■ **Recorded data**:
┌──

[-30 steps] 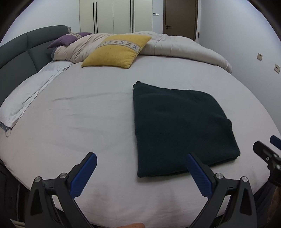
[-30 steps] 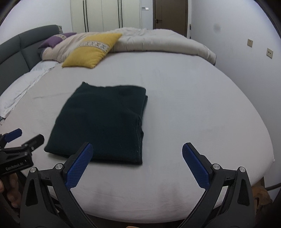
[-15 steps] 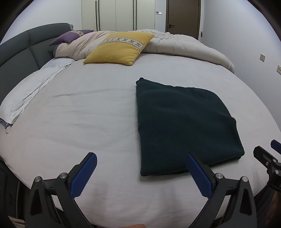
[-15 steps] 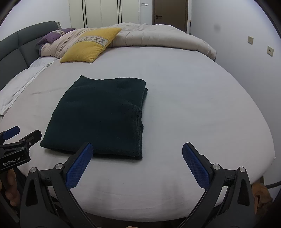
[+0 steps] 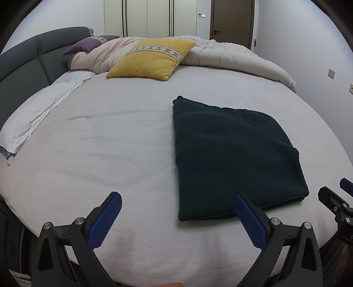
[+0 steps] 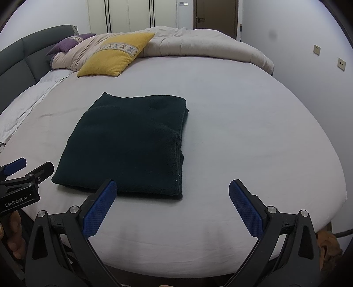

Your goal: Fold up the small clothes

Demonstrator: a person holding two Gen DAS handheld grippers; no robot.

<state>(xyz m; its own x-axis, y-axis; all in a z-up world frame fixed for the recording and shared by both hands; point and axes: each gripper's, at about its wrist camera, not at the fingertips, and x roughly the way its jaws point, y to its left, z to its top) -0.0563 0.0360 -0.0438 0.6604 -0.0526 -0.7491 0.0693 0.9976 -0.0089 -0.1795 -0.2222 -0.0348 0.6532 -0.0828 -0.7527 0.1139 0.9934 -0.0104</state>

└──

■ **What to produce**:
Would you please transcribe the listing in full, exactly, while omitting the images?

■ **Solution for this exercise**:
[-30 steps] 
[-30 steps] 
[-15 steps] 
[-15 steps] 
[+0 steps] 
[+0 steps] 

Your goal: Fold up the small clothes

Demonstrator: a person holding two Gen DAS handheld grippers; no robot.

<state>(xyz m; its own x-axis, y-axis; all in a z-up world frame fixed for the recording and shared by both hands; point and axes: each gripper's, at about its wrist camera, not at the fingertips, and x roughly the way its jaws point, y to its left, z to its top) -0.0563 0.0360 -0.0438 0.6604 -0.0526 -0.7491 0.0693 0.9976 -0.0089 -0.1795 -0.2222 -0.0348 0.6532 -0.0828 -0.7527 0.1139 0.9934 -0.0104</state>

Nothing more remains to be added to this answer.